─── Dataset excerpts

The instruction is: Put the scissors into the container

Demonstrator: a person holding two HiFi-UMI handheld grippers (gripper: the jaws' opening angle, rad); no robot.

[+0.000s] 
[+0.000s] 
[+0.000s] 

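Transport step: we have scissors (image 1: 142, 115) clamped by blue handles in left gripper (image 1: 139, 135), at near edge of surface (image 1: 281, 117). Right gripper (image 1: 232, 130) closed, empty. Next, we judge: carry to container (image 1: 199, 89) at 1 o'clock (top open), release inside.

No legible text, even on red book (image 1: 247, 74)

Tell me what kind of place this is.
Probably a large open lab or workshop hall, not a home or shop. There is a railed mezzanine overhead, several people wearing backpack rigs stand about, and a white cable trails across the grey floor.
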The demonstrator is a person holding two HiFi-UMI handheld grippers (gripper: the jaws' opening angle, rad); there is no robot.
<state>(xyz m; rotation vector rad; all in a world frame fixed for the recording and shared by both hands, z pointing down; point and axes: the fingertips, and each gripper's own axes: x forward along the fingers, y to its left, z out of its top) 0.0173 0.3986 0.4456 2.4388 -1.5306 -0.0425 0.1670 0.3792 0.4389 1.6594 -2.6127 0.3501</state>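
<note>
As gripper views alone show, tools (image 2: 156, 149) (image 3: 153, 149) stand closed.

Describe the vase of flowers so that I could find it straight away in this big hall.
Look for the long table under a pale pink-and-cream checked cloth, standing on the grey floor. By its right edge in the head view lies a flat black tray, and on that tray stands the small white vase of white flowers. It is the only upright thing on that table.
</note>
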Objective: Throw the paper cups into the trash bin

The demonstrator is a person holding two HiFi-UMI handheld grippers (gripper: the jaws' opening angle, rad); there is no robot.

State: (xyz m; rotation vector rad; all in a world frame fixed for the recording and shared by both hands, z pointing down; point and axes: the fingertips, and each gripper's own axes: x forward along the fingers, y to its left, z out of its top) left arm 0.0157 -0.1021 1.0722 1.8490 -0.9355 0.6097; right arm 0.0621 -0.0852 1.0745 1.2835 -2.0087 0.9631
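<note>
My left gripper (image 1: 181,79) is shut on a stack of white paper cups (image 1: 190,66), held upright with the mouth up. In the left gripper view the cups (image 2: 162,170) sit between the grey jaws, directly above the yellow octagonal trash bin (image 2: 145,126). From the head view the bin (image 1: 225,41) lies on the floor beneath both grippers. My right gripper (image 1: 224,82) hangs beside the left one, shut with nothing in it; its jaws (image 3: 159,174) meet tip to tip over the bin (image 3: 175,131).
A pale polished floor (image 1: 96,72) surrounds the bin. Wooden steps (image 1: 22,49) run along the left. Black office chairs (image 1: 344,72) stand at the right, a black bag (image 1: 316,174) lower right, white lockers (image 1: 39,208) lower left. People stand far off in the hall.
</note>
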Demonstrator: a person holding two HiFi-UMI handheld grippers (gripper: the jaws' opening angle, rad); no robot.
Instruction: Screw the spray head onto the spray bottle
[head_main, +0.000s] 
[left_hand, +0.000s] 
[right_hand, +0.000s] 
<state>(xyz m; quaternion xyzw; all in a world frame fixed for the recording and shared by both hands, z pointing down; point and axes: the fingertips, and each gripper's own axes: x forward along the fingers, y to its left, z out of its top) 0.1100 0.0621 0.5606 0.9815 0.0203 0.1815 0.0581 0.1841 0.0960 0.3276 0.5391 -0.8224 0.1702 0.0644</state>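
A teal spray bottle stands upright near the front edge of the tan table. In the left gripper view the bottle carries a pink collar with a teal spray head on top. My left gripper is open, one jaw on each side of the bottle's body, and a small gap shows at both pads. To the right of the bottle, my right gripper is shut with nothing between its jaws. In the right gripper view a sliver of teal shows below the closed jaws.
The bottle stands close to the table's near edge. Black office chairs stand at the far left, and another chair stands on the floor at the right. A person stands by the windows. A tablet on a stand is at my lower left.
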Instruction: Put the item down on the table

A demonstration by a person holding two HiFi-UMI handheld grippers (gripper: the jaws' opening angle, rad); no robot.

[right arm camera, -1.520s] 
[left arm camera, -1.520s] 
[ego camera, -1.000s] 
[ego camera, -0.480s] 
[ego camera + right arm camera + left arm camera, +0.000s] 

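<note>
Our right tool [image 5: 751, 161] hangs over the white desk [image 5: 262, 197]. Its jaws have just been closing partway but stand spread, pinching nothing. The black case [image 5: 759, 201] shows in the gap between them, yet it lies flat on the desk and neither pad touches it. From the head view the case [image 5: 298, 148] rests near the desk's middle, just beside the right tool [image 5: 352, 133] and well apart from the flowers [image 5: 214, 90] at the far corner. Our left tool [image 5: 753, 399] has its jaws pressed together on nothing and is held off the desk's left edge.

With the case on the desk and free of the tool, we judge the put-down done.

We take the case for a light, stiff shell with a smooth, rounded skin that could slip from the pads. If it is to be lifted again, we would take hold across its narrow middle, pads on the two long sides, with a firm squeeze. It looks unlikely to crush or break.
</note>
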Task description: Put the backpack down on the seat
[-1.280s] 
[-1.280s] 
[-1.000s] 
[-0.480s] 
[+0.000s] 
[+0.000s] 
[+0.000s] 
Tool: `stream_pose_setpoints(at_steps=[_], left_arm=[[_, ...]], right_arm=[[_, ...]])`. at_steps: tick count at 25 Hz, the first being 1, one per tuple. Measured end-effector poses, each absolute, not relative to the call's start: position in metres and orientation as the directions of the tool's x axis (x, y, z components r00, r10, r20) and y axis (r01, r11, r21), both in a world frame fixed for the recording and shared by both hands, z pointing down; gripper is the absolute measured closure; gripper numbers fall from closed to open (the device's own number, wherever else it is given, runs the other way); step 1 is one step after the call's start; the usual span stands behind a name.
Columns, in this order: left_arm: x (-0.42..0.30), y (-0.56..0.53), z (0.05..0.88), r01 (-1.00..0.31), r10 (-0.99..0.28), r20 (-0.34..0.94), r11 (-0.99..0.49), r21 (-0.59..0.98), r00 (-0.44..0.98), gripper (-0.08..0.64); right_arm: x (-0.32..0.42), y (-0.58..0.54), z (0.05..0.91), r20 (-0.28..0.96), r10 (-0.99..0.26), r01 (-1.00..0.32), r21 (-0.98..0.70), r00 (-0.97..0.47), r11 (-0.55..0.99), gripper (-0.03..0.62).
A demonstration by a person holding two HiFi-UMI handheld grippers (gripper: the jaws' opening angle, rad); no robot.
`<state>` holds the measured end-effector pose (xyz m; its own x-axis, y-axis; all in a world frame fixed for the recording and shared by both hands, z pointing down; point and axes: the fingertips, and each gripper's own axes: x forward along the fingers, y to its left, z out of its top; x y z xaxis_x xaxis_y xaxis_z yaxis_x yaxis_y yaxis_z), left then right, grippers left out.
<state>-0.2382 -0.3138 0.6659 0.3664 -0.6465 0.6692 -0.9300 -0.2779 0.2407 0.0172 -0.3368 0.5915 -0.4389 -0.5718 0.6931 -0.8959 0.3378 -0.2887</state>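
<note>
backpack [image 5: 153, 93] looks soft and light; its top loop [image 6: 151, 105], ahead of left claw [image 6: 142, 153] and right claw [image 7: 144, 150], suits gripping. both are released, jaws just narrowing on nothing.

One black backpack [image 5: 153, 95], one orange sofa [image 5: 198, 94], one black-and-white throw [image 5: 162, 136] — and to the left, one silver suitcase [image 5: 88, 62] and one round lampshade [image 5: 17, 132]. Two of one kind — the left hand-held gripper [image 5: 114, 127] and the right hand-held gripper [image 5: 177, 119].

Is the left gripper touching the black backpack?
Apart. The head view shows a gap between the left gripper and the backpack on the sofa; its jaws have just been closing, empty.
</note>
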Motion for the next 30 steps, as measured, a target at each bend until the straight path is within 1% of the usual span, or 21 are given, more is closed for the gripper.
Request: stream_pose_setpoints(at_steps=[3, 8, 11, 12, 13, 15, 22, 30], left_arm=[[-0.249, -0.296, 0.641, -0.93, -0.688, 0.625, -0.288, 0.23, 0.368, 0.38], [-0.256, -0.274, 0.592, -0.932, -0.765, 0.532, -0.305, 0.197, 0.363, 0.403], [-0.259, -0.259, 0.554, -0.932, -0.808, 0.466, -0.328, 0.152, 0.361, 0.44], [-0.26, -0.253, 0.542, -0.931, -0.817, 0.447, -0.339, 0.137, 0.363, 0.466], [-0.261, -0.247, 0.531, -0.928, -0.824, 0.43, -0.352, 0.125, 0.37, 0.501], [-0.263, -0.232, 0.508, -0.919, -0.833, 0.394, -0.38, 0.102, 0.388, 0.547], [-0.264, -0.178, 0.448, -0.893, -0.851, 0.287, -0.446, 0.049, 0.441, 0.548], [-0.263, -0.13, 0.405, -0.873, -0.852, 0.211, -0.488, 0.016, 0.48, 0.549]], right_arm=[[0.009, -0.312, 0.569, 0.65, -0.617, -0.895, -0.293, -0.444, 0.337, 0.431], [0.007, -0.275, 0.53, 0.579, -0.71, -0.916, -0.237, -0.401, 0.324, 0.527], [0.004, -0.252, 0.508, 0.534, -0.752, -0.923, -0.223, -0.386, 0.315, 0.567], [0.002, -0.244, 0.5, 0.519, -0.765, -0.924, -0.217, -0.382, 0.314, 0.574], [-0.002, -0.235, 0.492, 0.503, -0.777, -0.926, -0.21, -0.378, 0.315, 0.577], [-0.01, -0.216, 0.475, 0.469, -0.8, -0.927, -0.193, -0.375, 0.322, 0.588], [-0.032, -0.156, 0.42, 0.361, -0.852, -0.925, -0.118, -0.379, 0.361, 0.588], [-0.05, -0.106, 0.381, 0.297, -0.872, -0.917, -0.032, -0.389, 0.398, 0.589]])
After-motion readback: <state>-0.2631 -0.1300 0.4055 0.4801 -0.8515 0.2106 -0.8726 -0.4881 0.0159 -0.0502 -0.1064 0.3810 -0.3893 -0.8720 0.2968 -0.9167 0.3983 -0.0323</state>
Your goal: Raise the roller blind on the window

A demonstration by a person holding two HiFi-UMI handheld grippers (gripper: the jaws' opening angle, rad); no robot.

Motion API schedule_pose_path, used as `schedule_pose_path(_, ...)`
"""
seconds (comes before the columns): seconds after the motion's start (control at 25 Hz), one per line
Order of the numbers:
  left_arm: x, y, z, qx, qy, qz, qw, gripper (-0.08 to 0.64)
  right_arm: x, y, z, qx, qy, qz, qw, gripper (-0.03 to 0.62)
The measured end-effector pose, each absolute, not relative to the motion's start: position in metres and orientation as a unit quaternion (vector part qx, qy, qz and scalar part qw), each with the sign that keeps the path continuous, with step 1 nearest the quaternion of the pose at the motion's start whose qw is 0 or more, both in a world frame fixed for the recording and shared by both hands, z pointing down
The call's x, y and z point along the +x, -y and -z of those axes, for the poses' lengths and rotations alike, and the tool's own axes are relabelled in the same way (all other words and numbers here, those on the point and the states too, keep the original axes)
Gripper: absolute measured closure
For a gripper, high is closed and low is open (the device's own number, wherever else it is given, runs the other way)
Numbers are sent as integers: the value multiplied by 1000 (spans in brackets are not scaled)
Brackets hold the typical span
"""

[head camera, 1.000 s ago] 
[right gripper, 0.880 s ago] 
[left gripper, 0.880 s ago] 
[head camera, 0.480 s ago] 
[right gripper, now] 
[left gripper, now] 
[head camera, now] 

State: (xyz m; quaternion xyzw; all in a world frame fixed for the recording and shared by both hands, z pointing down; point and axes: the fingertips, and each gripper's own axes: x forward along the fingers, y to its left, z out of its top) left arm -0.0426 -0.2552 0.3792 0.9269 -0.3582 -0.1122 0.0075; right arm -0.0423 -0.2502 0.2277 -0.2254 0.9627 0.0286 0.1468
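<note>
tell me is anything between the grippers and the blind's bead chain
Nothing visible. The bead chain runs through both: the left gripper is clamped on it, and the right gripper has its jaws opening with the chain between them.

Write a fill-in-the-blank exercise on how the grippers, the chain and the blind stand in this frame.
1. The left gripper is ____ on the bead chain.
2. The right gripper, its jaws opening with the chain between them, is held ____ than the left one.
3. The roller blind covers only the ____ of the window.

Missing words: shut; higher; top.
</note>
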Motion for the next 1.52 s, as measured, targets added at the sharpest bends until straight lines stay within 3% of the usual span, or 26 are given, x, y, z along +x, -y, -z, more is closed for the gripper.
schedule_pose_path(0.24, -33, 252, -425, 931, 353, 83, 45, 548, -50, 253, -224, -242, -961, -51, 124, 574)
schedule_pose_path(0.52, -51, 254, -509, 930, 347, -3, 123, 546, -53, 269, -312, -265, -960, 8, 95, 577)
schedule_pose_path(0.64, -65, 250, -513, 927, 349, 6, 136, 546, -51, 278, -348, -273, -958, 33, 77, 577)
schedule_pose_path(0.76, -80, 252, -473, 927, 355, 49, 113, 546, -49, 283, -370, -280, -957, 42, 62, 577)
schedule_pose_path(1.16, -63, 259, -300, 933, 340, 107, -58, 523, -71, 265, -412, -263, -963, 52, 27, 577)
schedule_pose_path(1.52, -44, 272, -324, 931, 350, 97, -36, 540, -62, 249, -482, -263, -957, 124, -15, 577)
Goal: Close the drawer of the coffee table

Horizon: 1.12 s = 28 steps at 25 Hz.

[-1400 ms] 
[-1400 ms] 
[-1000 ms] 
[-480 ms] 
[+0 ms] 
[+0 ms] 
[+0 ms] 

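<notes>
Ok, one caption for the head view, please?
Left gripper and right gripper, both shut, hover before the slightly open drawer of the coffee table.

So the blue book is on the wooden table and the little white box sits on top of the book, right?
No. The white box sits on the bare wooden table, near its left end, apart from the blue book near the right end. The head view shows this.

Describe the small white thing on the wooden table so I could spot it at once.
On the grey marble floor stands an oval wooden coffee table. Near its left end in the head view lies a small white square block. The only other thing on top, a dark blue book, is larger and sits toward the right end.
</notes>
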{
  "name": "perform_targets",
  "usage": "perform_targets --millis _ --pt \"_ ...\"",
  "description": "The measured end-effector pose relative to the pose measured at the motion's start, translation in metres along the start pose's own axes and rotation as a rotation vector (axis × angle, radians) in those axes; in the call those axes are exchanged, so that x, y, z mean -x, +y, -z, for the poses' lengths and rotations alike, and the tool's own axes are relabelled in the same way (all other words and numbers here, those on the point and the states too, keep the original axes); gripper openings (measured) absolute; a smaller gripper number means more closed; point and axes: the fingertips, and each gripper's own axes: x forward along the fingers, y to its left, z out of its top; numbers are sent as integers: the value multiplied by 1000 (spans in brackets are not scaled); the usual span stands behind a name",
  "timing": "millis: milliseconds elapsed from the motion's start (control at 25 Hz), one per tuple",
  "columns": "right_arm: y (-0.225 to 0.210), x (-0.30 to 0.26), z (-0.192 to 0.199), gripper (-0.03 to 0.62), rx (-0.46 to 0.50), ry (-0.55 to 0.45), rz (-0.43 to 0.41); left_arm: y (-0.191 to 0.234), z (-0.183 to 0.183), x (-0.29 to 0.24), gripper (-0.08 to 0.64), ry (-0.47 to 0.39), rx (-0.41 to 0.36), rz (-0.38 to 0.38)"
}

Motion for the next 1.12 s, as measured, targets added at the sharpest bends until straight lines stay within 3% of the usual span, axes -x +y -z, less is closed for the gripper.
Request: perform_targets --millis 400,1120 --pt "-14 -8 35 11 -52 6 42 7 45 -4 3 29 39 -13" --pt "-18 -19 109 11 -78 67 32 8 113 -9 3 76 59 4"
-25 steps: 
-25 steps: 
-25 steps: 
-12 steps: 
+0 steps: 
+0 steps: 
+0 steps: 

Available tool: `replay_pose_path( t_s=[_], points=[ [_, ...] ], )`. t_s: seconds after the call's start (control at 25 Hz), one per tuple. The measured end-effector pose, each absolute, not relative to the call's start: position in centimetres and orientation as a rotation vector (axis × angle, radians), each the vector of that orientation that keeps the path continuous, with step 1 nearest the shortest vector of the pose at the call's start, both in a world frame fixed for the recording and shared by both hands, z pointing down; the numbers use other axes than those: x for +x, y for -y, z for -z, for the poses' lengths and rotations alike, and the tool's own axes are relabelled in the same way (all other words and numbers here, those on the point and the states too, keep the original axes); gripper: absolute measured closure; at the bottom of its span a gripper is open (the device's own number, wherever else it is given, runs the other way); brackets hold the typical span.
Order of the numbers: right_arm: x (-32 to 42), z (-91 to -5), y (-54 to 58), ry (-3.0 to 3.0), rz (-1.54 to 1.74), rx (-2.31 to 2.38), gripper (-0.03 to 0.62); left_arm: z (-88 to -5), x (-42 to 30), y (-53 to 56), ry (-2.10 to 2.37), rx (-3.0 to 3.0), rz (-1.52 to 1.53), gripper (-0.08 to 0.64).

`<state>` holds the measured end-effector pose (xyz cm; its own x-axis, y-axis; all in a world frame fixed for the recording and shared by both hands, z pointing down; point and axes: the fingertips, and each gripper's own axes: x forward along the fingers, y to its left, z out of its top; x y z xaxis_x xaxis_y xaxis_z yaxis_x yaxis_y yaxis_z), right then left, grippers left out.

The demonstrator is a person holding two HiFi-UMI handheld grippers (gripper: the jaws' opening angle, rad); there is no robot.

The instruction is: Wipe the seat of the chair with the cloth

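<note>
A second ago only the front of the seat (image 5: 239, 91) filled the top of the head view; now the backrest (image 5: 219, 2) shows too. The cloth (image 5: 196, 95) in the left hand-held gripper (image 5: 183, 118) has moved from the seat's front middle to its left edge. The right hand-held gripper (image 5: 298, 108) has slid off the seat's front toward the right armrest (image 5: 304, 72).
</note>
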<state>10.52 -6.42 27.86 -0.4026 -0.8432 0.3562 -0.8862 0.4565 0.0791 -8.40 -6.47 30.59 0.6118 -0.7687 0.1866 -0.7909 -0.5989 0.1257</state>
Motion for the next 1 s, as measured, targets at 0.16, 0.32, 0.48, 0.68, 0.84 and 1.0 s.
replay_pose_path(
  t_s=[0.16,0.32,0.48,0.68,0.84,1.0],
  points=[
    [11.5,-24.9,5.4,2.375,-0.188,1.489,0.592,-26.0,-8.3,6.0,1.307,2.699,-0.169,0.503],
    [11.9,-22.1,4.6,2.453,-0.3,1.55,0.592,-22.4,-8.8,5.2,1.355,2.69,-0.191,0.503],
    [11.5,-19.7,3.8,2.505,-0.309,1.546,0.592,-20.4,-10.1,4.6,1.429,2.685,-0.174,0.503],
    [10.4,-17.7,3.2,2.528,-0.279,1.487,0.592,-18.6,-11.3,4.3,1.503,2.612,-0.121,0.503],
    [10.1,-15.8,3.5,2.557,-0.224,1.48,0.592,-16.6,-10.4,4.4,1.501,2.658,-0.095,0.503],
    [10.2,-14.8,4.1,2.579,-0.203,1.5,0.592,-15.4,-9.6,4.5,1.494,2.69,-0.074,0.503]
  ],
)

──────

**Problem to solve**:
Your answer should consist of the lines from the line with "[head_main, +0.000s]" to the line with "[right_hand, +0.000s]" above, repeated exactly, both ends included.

**Exercise output**:
[head_main, +0.000s] 
[left_hand, +0.000s] 
[right_hand, +0.000s] 

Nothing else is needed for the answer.